What does this information mean for individual patients?
Even so, prognostication for individual patients remains probabilistic. Any patient has a chance to improve, stabilize, worsen, or die. However, a patient can reach an upper limit of frailty. At that point, instead of accumulating another deficit, death is much more likely. Similarly, although improvement can happen, the chance of improvement is low, and the improvement is typically modest.
Framing survival possibilities in terms of the number of things that people have wrong with them and the chance of death or of change (and the extent of change) makes sense to physicians, patients, and families. Being able to do so offers a much greater opportunity for realistic discussions of the likely outcomes of medical care than the foreseeable scenario of a junior doctor asking a senior citizen, “If your heart stops, do you want us to save your life?”
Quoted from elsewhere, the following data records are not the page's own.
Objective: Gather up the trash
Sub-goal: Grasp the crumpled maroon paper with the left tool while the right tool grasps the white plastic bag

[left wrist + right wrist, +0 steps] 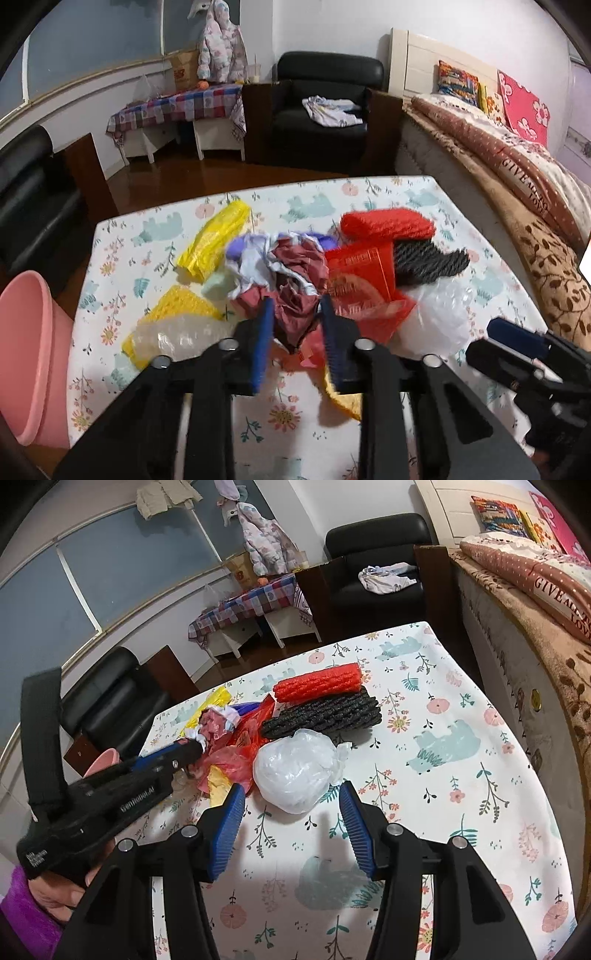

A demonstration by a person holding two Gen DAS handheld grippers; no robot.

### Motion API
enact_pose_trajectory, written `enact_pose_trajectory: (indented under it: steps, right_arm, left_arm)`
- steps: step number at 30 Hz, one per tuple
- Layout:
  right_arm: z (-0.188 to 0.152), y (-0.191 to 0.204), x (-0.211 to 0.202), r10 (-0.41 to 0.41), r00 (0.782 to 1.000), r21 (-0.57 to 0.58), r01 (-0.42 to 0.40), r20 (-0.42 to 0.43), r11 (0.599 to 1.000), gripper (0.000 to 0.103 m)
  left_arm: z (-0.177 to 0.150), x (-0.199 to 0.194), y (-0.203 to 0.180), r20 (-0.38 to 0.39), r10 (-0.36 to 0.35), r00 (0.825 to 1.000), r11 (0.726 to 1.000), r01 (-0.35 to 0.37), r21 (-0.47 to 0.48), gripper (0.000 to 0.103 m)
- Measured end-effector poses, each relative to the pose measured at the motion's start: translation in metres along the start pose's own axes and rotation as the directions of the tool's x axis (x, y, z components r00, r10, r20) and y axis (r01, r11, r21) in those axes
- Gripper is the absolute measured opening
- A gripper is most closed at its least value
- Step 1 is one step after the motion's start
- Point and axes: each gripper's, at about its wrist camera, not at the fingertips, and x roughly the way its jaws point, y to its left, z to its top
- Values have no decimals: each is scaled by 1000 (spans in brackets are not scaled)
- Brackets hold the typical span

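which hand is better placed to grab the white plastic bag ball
Right. The right gripper faces the white bag ball with open jaws; the left gripper is closed on the maroon wrapper.

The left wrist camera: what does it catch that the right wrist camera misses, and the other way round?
Only the left wrist view shows the pink plastic bucket's whole side, the clear bubble wrap sheet and the left tongs closing around crumpled maroon paper. Only the right wrist view shows a hand in a purple sleeve and the open right tongs near the white plastic bag bundle. Both show the floral tablecloth, the red foam net roll and the black foam net.
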Motion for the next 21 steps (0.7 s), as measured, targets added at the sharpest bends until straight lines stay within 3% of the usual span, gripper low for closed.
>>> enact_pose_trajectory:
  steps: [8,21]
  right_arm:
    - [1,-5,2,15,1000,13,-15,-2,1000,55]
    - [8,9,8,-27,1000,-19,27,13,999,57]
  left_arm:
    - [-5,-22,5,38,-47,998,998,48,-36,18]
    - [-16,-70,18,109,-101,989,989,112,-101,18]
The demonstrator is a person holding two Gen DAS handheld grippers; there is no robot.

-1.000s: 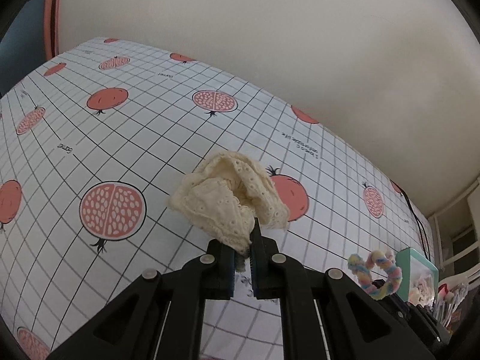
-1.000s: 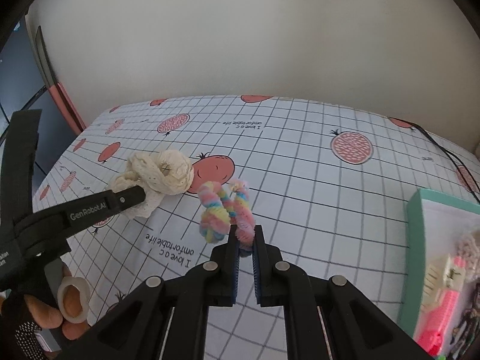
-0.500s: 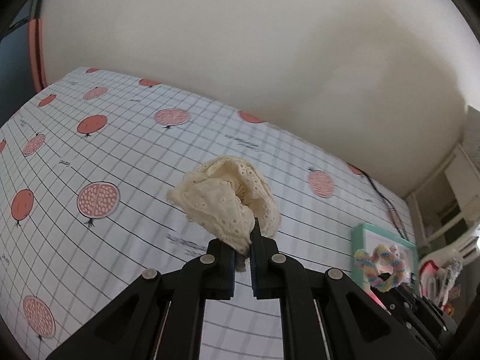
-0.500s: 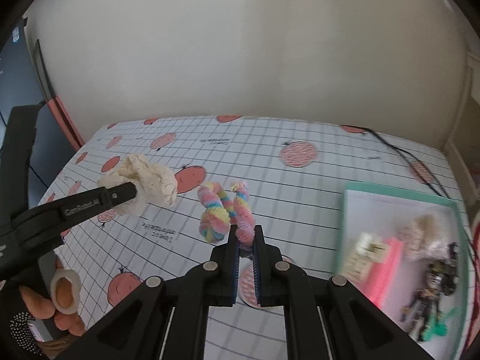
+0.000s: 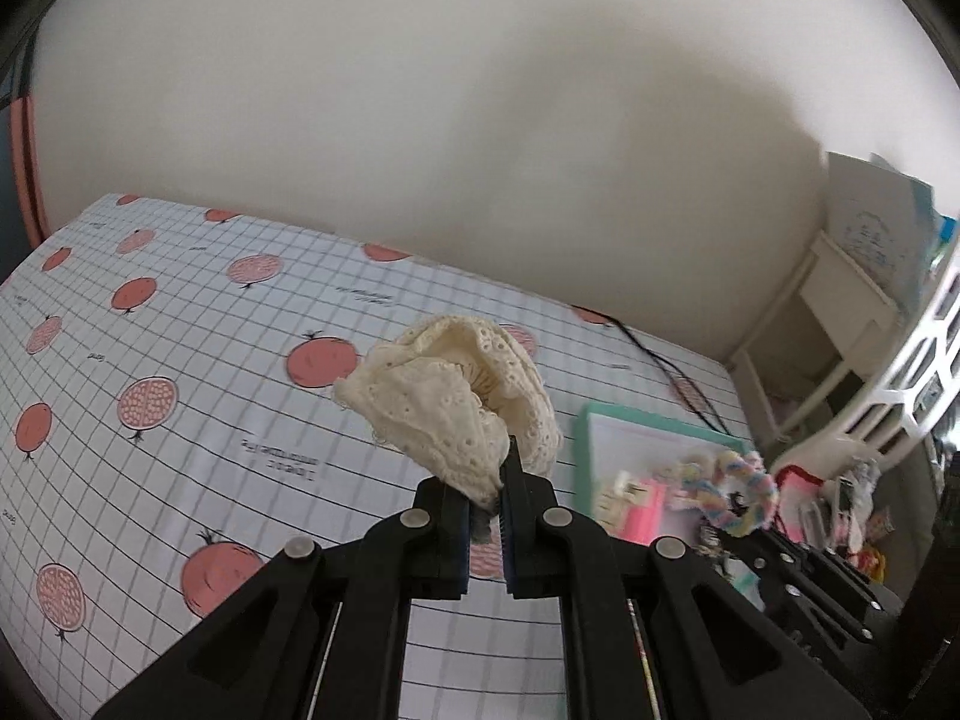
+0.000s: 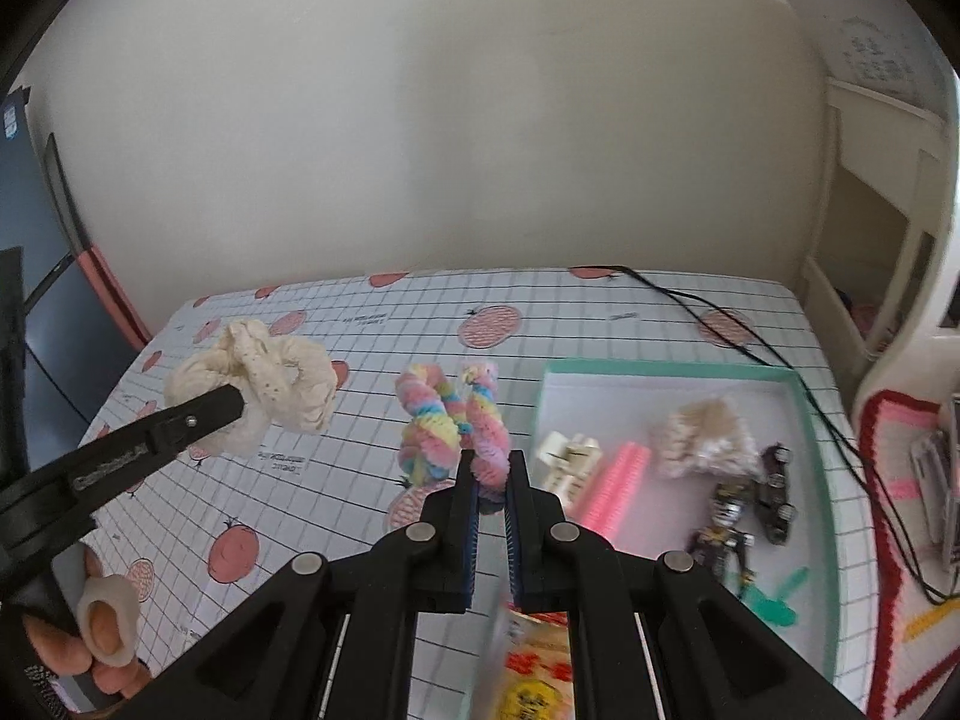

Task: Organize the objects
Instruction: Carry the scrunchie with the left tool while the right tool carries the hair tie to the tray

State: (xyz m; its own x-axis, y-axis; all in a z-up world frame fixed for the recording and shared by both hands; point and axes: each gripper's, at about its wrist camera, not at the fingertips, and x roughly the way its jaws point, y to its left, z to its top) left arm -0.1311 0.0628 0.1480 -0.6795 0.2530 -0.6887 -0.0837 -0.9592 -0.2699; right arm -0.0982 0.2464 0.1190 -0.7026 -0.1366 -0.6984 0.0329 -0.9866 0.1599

Understanding prognosis in the face of not just disease but also frailty can also help us focus not on disease but on health consequences of illness. Can the person think? Walk? Care for herself or himself? Interact with others? These questions need to be considered when end-of-life decisions are being discussed.22
Since making predictions about survival is most challenging when multiple comorbidities are present, using the concept of accumulating deficits to better define the slope of decline can be very helpful when discussing “the road ahead” with patients and their families. Visually mapping out the slope of decline and how it is accelerating as conditions progress and deficits accumulate can aid in medical decision-making. Looking individually at the deficits themselves and associated markers of progression can also help with prognostic discussions.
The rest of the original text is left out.